Problem to work on: Across the material below, count the lines that include the word "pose" and give only that count.

Recorded data:
====

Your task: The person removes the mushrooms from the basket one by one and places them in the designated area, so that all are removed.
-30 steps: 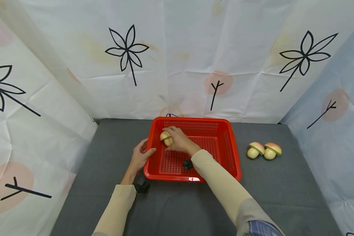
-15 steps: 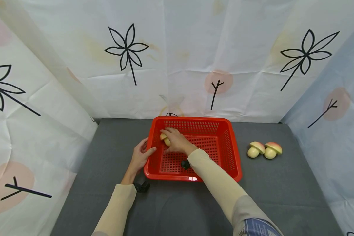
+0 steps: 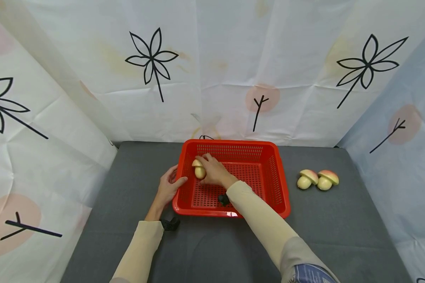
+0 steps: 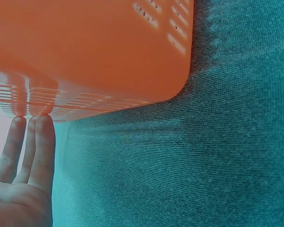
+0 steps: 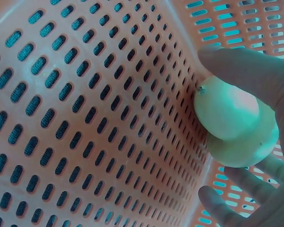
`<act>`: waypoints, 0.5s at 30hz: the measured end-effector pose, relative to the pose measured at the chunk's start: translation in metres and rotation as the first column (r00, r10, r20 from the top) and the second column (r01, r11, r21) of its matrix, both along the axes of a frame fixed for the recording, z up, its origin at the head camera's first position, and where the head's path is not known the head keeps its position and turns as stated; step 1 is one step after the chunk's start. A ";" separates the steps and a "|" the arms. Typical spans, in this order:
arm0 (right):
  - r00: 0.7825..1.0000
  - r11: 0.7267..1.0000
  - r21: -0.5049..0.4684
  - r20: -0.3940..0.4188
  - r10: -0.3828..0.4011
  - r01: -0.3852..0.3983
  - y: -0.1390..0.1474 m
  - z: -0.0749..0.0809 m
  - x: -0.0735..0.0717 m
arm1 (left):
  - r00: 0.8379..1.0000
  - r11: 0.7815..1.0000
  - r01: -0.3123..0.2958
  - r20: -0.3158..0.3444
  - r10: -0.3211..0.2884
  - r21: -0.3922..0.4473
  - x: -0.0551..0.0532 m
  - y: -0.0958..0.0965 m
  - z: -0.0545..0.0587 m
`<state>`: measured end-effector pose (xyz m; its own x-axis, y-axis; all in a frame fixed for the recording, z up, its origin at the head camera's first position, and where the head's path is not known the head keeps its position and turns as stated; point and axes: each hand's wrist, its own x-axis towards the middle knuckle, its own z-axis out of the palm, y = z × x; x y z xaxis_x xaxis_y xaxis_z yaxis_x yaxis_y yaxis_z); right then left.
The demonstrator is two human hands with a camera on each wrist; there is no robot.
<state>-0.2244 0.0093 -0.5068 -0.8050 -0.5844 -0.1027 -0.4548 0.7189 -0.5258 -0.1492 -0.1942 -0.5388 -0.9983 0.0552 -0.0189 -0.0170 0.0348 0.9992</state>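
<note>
A red plastic basket (image 3: 230,214) with slotted walls stands on the grey cloth. My left hand (image 3: 167,190) holds its left side, thumb over the rim and fingers against the outer wall. In the left wrist view, those fingers (image 4: 41,146) look fairly straight and touch the wall. Inside the basket, near its left wall, my right hand (image 3: 214,171) holds a toy mushroom (image 3: 200,172) by its pale cap and round stem. The right wrist view shows the mushroom (image 5: 227,109) between thumb and fingers, stem end close to the slotted floor.
Two more toy mushrooms with reddish caps, a left one (image 3: 304,182) and a right one (image 3: 325,184), lie side by side on the grey cloth (image 3: 340,228), right of the basket. White patterned curtains (image 3: 219,70) enclose the back and sides.
The toy mushroom has turned more upright beneath my right hand, near the basket's left wall. My right hand has shifted only slightly. My left hand and the basket have stayed in place.
</note>
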 end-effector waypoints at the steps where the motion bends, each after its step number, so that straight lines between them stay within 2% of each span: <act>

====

Result of this exercise: 2